Findings from a recent content analysis (Wasserman, Chuma & Bosch forthcoming) of coverage of protests in mainstream South African media (the high-end paper Business Day, the weekly investigative paper Mail and Guardian, the pro-government New Age and the tabloid the Daily Sun) confirm the dominance of this ‘protest paradigm’. Most reports in this sample were action-oriented and focused on the violent nature of conflicts. The voices of protesters were largely absent or muted in this coverage and the language of emotion is usually not recognised as legitimate political expression. Overall, this led newspapers to view the state of democracy in the country as quite low. Tabloid media, with their orientation towards working-class and poor audiences (Wasserman 2010), had the highest number of reports on community protests of all these papers but were also the most negative about the state of democracy. If protests are considered legitimate expressions of democratic dissent, this problematic relationship between the mainstream media and protests prompts us to revisit the direct link between media, democratisation and civic participation that we often find in discourses about deliberative democracy in post-colonial African contexts.

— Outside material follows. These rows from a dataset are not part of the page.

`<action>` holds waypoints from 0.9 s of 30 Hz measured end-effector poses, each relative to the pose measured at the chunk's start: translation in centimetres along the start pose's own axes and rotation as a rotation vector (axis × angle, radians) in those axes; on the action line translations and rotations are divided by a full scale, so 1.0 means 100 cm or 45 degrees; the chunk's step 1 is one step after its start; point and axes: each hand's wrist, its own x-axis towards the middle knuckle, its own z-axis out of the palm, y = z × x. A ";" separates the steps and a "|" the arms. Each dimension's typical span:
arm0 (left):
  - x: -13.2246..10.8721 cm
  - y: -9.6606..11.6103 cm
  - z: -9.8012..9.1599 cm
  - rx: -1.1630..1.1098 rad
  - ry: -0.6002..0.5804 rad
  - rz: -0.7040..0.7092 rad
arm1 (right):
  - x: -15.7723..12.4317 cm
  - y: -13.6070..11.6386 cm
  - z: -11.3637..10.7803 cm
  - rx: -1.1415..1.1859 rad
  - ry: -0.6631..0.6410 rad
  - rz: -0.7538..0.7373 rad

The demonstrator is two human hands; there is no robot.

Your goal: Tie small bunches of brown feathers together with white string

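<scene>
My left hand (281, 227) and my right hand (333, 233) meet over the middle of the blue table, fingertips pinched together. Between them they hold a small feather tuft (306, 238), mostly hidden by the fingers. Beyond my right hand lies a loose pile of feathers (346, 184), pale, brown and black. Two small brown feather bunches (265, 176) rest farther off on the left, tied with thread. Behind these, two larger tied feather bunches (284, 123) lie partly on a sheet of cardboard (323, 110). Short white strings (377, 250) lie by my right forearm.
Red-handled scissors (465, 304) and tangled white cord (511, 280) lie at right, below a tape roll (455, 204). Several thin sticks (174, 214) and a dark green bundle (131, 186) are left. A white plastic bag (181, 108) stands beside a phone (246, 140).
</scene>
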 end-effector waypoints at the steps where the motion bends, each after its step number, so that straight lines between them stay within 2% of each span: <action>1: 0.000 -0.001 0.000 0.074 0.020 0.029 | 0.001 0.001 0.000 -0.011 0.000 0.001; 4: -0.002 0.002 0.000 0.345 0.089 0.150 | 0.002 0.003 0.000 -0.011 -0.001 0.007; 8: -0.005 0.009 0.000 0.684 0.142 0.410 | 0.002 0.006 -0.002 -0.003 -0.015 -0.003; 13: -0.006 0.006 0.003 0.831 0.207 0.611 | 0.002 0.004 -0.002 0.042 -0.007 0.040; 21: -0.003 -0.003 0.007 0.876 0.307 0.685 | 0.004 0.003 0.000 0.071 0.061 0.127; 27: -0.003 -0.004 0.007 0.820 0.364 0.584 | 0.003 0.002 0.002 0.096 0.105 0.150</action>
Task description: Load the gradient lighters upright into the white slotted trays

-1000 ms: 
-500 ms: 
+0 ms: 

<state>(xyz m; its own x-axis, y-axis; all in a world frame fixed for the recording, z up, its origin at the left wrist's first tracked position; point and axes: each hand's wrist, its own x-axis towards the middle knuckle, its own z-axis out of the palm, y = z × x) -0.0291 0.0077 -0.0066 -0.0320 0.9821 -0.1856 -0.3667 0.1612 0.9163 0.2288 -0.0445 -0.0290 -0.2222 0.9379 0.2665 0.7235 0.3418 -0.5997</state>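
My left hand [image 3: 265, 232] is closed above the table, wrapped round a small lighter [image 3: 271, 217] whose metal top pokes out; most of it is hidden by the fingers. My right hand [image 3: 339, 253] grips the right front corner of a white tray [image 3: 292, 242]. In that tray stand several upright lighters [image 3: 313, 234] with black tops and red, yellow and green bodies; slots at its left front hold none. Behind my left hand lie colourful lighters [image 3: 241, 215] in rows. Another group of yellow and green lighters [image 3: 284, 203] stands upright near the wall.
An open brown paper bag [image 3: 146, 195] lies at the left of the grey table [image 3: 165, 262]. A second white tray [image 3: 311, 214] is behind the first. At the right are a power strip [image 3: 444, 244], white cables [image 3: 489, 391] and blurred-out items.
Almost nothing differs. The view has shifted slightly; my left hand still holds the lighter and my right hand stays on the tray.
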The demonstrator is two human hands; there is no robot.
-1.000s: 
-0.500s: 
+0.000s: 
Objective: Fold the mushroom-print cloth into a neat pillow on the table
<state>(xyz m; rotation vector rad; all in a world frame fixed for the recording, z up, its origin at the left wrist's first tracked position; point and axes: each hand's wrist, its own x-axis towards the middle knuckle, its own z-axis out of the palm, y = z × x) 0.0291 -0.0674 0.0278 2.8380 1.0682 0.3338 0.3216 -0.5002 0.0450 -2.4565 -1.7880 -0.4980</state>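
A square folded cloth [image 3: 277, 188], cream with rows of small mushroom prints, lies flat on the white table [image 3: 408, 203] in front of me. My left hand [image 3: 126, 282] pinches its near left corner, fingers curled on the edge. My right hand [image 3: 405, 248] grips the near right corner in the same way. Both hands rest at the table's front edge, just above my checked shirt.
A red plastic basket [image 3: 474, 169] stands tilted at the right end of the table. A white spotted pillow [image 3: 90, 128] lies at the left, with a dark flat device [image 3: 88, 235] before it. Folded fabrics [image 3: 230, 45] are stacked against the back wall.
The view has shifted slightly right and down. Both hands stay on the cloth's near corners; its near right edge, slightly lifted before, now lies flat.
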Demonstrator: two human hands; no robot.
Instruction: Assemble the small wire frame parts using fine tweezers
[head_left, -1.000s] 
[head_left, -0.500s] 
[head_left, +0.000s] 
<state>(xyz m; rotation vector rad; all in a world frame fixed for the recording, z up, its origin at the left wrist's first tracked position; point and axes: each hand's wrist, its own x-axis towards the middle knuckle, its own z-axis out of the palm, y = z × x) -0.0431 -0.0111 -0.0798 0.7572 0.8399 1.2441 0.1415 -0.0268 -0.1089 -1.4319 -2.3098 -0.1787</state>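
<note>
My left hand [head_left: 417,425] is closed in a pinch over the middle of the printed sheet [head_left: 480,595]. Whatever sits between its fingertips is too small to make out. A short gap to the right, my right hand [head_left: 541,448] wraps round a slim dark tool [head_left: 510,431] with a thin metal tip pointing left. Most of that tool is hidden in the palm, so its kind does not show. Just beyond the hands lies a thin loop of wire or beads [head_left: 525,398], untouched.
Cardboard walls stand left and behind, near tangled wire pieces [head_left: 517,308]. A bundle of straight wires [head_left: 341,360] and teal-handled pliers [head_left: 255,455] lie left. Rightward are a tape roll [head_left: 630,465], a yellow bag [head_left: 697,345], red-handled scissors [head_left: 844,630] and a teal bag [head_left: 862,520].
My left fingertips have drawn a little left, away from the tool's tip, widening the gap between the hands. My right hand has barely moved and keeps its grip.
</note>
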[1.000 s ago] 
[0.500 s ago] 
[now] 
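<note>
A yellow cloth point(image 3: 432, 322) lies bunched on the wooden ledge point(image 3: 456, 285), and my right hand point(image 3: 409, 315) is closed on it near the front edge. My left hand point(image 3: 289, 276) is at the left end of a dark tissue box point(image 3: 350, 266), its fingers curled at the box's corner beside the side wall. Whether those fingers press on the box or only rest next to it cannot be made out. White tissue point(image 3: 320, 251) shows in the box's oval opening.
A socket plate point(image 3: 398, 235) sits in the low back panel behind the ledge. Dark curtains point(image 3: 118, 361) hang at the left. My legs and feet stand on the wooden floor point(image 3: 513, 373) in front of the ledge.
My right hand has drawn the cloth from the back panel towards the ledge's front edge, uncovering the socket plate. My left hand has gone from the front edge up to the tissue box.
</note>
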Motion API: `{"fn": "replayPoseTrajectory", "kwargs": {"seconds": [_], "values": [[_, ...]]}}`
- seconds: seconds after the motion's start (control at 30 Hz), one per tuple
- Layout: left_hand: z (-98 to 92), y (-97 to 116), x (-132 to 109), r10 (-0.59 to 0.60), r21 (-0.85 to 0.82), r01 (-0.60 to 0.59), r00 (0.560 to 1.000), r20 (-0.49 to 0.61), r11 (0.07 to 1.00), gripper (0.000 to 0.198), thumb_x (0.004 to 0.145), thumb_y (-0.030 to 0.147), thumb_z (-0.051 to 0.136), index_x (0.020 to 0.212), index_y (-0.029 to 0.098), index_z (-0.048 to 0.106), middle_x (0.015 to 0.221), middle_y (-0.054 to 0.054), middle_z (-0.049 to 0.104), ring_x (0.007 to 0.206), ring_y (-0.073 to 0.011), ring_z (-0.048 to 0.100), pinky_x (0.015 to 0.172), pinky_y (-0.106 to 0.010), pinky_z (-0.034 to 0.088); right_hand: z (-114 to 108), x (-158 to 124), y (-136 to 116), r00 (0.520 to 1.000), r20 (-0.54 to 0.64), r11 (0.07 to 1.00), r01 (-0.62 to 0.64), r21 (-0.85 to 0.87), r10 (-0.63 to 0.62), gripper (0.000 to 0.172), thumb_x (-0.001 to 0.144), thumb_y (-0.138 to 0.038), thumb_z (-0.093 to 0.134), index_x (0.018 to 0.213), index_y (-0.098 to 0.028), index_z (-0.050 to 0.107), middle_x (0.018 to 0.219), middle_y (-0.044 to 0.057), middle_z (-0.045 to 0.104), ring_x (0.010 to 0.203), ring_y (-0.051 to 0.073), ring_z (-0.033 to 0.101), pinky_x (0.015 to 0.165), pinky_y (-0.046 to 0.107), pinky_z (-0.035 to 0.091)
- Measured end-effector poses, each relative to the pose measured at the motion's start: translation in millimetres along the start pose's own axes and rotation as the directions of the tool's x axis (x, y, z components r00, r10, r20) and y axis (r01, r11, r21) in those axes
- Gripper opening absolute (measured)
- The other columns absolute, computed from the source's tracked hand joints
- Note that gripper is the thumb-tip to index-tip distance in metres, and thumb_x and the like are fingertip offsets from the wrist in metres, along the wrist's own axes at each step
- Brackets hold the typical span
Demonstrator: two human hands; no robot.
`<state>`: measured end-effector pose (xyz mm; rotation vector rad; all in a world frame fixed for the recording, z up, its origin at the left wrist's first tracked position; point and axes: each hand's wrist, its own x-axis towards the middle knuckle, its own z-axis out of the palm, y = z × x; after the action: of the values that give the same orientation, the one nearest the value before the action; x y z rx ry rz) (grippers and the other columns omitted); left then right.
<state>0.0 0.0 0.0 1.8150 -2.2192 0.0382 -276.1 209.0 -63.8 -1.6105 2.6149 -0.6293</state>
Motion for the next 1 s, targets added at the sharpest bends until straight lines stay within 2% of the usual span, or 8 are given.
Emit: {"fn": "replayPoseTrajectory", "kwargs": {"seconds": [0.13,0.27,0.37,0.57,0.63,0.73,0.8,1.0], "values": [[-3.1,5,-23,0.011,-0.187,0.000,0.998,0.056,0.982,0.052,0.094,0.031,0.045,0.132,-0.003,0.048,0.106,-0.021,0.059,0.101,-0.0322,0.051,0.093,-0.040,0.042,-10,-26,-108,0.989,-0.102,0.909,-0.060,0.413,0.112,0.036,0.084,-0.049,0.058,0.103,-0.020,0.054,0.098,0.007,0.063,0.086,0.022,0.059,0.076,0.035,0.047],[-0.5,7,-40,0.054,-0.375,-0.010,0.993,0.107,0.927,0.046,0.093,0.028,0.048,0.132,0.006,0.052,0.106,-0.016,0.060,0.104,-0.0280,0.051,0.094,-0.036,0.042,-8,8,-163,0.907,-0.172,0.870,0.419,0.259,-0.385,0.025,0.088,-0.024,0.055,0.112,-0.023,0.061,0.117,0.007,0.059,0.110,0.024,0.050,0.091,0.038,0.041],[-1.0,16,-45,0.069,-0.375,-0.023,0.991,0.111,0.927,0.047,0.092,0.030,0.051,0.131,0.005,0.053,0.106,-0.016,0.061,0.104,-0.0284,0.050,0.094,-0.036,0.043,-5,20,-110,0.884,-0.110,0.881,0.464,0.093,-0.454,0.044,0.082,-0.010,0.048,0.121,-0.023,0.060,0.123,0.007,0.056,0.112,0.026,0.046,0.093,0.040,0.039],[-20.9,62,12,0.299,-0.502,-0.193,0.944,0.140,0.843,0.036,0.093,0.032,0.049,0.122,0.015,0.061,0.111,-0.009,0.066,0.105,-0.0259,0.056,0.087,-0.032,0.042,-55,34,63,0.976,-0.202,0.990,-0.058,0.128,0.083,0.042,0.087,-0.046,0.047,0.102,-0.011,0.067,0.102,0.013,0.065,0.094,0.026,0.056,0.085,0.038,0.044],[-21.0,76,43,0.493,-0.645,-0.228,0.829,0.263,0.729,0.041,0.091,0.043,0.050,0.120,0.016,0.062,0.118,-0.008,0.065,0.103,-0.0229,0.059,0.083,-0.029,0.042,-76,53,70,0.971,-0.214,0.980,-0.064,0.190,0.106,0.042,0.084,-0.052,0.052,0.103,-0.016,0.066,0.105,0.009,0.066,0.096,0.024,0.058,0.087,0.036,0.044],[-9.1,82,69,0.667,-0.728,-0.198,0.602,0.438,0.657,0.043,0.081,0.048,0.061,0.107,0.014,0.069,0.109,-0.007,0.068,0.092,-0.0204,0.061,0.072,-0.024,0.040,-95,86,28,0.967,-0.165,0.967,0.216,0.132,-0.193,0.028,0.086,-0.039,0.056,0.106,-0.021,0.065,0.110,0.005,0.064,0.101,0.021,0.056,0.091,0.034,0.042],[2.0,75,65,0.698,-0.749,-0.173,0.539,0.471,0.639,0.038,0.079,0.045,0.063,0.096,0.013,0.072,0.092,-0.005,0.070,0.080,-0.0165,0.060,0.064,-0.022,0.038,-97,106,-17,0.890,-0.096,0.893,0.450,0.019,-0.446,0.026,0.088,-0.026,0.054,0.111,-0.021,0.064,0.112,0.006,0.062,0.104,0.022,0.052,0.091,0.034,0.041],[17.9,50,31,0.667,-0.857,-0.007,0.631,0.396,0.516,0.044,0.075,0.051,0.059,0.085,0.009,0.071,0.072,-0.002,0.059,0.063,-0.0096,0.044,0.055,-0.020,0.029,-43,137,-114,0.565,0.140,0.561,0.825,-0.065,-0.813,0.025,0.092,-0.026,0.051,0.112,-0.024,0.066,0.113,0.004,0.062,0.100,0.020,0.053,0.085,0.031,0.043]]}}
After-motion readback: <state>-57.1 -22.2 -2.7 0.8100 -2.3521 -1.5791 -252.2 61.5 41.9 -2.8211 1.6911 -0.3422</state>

The social is political, and contested

Perhaps because of the compromised nature of mainstream media reporting on protests, or because of the optimism attached to the advent of new technologies, much hope has been put in the possibility of digital media platforms, especially social media, to support social activism. For some, the relative ease of communication, accessibility, speed and reach of digital media, especially delivered via mobile phones, enables activists to mobilise supporters, spread information about their cause cheaply to a wide, potentially global audience and produce alternative news discourses. Not everyone shares this optimism however, and this brings us to the second point: The social is political, and contested.

Debates between cyber-optimists and cyber-pessimists, or techno-utopians and techno-dystopians (Christensen 2011: 156) have become a feature of media studies in recent years. Those who celebrate the potential of social media to mobilize support for activism often take their cue from the Arab Spring protests. These have popularly been referred to as a ‘Twitter Revolution’ (Christensen 2011). Campaigns such as #BringbackourGirls, #Kony2012 and #FeesmustFall have provided further support to optimistic accounts of the hashtag as a central rallying point of global activism. As mentioned above, hashtags on Twitter, Facebook pages or Whatsapp groups can provide protesters with the means to mobilise, organise and construct group identities, also transnationally and among diasporic networks. Social media have also made it possible to enlist the participation of citizens in campaigns and in the co-production of alternative news discourses. The mobile phone has proved an invaluable tool in this regard. User-generated videos are spread not only online but also reach mainstream media agendas, as has been the case for instance in the 2013 murder of the Mozambican immigrant Mido Macia at the hands of South African police, that was shot on a mobile phone and sent to the tabloid Daily Sun. From there, it went viral and was picked up by mainstream media, leading to protests against the police and eventually to the conviction of eight police officers. Mobilisation via mobile phones does not have to be hi-tech either – sometimes a simple text message like the one sent to Maputo residents in the Mozambican ‘bread riots’ in 2010 simply read “enjoy the great day of the strike” and encourage recipients to “protest the increase in energy, water, mini-bus taxi and bread prices” (Jacobs & Duarte 2010).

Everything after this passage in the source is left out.